How, on the eve of opening arguments in the Hunter Biden case, do you launder the fact that David Weiss reneged on Hunter Biden’s plea deal because he was chasing false claims from a guy with close ties to Russian intelligence?

10 replies
  1. earlofhuntingdon says:

    Is it that Garland has a “hands off,” as opposed to a gloves off policy when it comes to special counsel, as facile attempt to avoid politicization? That seems to work the way Trump’s loyalty does: it’s entirely one-sided.

  2. klynn says:

    “And in this story that doesn’t do what it says, on the eve of opening arguments in the Hunter Biden gun case, it launders David Weiss’ Russian disinformation problem.”

    I am frustrated that CIA counter intelligence has not weighed in on Smirnov and the disinformation problem.

    “And more importantly, WSJ never mentions that the tip turned out to be a hoax from a guy with close ties to Russian intelligence.”

    This is a really huge story. Essentially, WSJ becomes a player in a foreign disinformation operation through bad reporting.

    With the quick turnover of leadership yesterday, is this a feature and not a bug?

    • Rayne says:

      Yeah, that — was Murray edged out of WSJ? Did he leave because he was a barrier to influence operations?

      Not that I trust a former employee of Murdoch’s NewsCorp.

  3. NerdyCanuck says:

    I’m curious to know, when you write these pieces that expose gaps, inaccuracies, dis/misinformation etc. in articles from other (mostly mainstream) media outlets, do you ever send the corrections/criticism directly to the article authors or editors? If so, what makes you decide it’s worth it? do they ever respond?
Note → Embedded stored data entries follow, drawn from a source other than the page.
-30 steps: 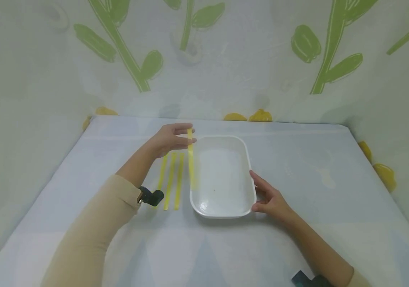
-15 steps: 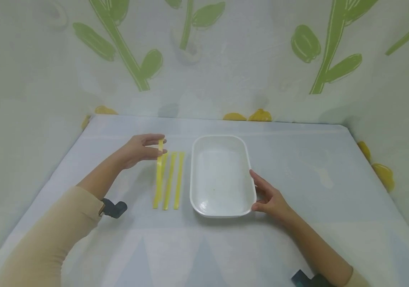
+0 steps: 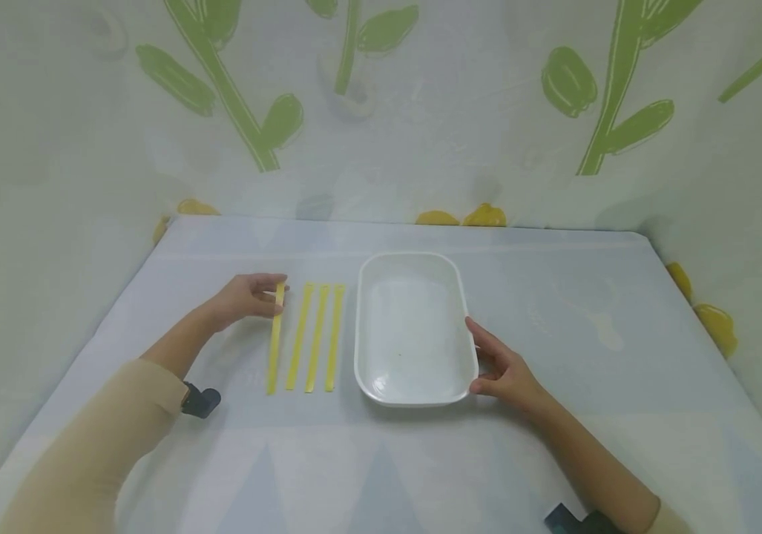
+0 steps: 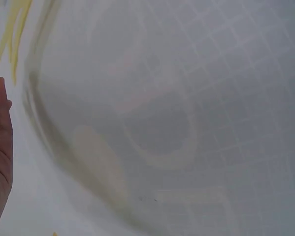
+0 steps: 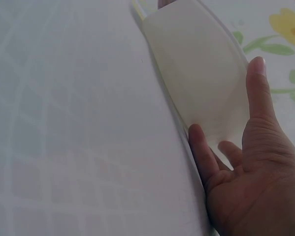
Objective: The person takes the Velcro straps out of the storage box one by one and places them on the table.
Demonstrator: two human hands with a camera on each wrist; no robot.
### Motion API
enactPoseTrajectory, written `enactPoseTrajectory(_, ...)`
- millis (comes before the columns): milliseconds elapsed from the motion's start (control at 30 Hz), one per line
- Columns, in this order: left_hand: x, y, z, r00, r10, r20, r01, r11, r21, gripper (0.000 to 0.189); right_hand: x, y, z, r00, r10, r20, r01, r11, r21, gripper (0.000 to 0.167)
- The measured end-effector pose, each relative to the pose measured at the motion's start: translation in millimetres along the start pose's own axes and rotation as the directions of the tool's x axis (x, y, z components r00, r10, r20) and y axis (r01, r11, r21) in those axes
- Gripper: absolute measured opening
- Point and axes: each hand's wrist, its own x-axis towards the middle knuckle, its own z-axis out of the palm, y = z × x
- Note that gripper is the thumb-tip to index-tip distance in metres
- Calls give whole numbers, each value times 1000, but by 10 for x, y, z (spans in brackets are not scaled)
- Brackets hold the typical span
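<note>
In the head view, my left hand [image 3: 243, 298] pinches a flat yellow strip [image 3: 274, 352] near its far end, between thumb and fingers. The strip lies lengthwise at the left of three similar yellow strips [image 3: 317, 337] in a row on the table. A white rectangular tray with rounded corners [image 3: 414, 319] stands just right of the row, with nothing in it. Against the tray's right side, my right hand [image 3: 506, 371] rests with spread, fairly straight fingers. The right wrist view shows its thumb and fingertips along the tray's outer wall [image 5: 201, 64].
A pale cloth with light blue shapes covers the table [image 3: 554, 297]. Behind it and at both sides hangs a light curtain [image 3: 447, 111] with green leaves and yellow flowers. Small dark cameras [image 3: 200, 400] are strapped to both wrists.
My left hand has carried the strip from the tray's left edge leftward past the other strips, then lowered it beside them. The right hand and the tray have stayed in place.
</note>
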Motion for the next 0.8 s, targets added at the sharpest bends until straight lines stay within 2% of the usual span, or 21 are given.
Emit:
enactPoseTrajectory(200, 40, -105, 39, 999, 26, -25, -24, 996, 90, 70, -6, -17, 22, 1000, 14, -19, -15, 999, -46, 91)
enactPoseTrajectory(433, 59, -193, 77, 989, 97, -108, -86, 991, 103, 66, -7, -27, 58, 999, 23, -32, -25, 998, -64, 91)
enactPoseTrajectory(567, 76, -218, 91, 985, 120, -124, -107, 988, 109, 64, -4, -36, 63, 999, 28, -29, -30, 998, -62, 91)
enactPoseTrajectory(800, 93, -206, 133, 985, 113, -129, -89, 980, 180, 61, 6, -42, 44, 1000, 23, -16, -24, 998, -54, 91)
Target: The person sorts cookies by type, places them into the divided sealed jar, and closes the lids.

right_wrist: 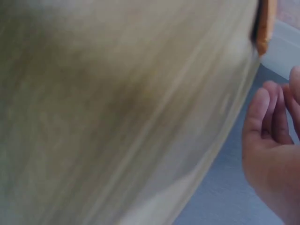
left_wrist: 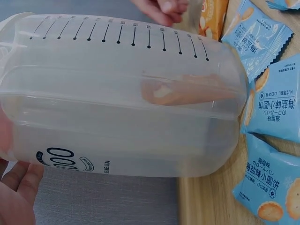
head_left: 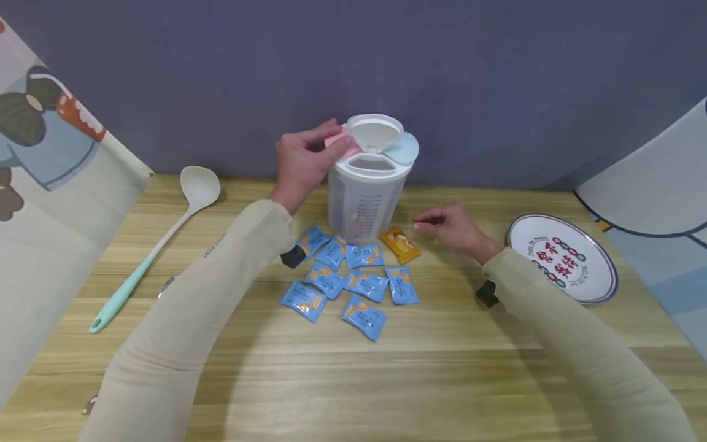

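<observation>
My left hand (head_left: 309, 156) grips the rim of a tall translucent storage container (head_left: 367, 202), its thumb over the pink cap (head_left: 345, 144). A white flip cap (head_left: 377, 132) stands raised above an opening, and a light blue cap (head_left: 403, 149) lies down beside it. Through the wall in the left wrist view shows an orange shape (left_wrist: 187, 89) low inside. My right hand (head_left: 453, 228) hovers to the right of the container with loosely bent fingers and nothing held. Nearest to it on the table is an orange snack packet (head_left: 400, 244), close by the container's base.
Several blue biscuit packets (head_left: 366, 285) are spread in front of the container. A ladle (head_left: 200, 186) with a mint handle lies at the left. At the right is a white plate (head_left: 599, 276) with red lettering. A dark blue-grey panel (head_left: 497, 92) rises behind the table.
</observation>
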The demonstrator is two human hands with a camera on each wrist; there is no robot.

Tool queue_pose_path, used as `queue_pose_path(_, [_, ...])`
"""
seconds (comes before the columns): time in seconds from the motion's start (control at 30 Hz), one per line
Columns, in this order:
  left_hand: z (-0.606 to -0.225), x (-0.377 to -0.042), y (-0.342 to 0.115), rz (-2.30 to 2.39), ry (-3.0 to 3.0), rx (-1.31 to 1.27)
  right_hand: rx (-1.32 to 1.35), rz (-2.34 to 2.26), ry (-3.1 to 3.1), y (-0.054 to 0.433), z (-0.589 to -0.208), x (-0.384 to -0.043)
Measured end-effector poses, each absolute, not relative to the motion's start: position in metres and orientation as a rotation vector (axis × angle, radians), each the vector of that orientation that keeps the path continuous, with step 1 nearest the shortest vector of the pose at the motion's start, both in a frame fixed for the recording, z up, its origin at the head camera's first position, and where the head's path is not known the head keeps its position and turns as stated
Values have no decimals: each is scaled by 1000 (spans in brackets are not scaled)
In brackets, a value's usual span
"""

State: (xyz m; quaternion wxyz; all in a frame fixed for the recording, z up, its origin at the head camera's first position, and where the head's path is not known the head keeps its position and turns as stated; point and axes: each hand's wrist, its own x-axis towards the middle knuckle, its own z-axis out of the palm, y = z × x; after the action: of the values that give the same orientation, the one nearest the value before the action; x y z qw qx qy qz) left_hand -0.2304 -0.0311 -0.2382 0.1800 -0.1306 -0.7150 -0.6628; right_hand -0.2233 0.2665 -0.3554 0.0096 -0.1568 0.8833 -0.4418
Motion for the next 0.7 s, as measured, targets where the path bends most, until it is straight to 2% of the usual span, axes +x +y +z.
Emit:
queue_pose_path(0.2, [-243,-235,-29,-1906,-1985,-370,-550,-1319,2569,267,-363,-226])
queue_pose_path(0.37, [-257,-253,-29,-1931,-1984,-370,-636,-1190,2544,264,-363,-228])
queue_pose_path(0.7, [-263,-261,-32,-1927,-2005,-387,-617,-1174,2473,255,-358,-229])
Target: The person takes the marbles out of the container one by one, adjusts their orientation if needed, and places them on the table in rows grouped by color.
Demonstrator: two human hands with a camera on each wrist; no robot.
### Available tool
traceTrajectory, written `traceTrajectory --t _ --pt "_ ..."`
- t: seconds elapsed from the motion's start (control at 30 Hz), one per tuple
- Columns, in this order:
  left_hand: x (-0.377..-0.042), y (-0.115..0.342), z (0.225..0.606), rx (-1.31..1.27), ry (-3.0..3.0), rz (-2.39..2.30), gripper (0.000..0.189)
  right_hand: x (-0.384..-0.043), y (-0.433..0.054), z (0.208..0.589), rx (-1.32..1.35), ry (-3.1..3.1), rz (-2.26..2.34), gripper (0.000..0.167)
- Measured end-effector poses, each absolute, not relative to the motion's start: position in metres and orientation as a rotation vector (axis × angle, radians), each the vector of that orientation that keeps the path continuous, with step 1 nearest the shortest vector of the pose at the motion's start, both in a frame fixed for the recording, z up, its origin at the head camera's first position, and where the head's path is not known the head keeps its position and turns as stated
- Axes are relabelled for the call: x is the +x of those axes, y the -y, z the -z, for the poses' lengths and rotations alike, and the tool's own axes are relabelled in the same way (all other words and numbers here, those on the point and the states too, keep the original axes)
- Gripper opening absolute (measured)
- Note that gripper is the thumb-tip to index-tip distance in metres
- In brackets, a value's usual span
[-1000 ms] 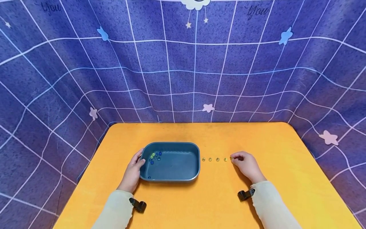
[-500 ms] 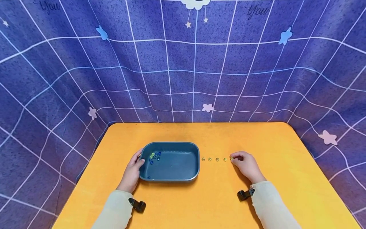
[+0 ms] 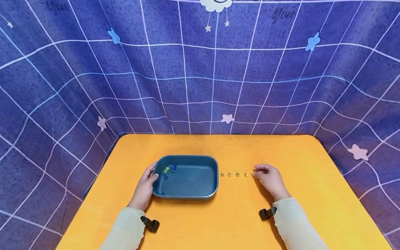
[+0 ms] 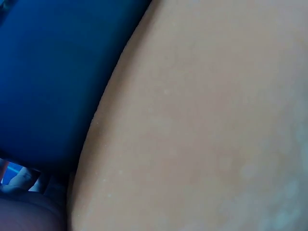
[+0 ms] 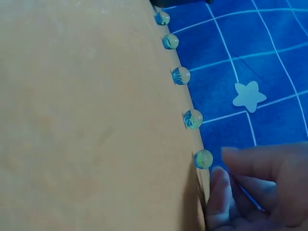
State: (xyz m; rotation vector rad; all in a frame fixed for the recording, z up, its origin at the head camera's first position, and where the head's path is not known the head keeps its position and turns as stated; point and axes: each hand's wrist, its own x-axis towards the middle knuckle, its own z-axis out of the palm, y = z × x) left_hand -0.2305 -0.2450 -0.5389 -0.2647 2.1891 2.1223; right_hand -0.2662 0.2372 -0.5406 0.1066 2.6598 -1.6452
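A dark blue-grey plastic tub (image 3: 190, 180) stands on the orange table. My left hand (image 3: 144, 187) grips its left end, the thumb over the rim and the fingers along the outer wall. Blue and yellowish-green marbles (image 3: 169, 171) lie inside, mostly bunched near that end. To the right of the tub, a row of yellowish clear marbles (image 3: 237, 174) runs across the table. My right hand (image 3: 271, 181) is at the row's right end, thumb and forefinger parted just beside the last marble (image 5: 203, 159). In the right wrist view a small gap shows between that marble and the fingertips.
The table (image 3: 200, 225) has rounded far corners. Behind it and on both sides hangs a purple-blue curtain (image 3: 200, 90) with a grid and stars. Black wrist cameras (image 3: 150, 224) sit on both cuffs.
My right thumb and forefinger have parted and let go of the last marble, which stays at the end of the row. The left hand and the tub have not moved.
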Motion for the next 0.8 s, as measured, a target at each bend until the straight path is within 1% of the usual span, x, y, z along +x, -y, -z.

    To be clear I’m not saying you should or anything, I’m just super curious and have been wondering this for quite a while. I know you also xeet out a lot of your criticisms as well, and interact with a lot of these outlets that way… I just wondered about whether you ever decide to send the info directly to the papers or not… especially when they include outright falsehoods and/or Russian disinformation like this.

    Thanks for all you do! xox
    the nerdy one

    • MT Reedør says:

      I was thinking along these same lines. But my question is why not also put these posts in the comment sections of these newspapers where more people can see them?

  4. The Old Redneck says:

    It’s the selective use of the passive voice. Weiss didn’t renege on the plea deal. Instead, it “fell apart.” So . . . it just happened, like lightning striking or some other act of God.

    This kind of chickenshit journalism is really depressing to see.

    • klynn says:

      “This kind of chickenshit journalism is really depressing to see.”

      T O R –
      Thank you for the phrase “chickenshit journalism” and your comment!

      You may have just inspired something. How about a daily list of “chickenshit journalism” reviews as well as reviews of bad passive voice disinformation?

      Although, EW pretty much does this now all on her own! So, I guess not a new idea!

      • dopefish says:

        I second the thanks for that phrase.

        It seems like a very good label for a lot of what passes for journalism these days: all form, no substance.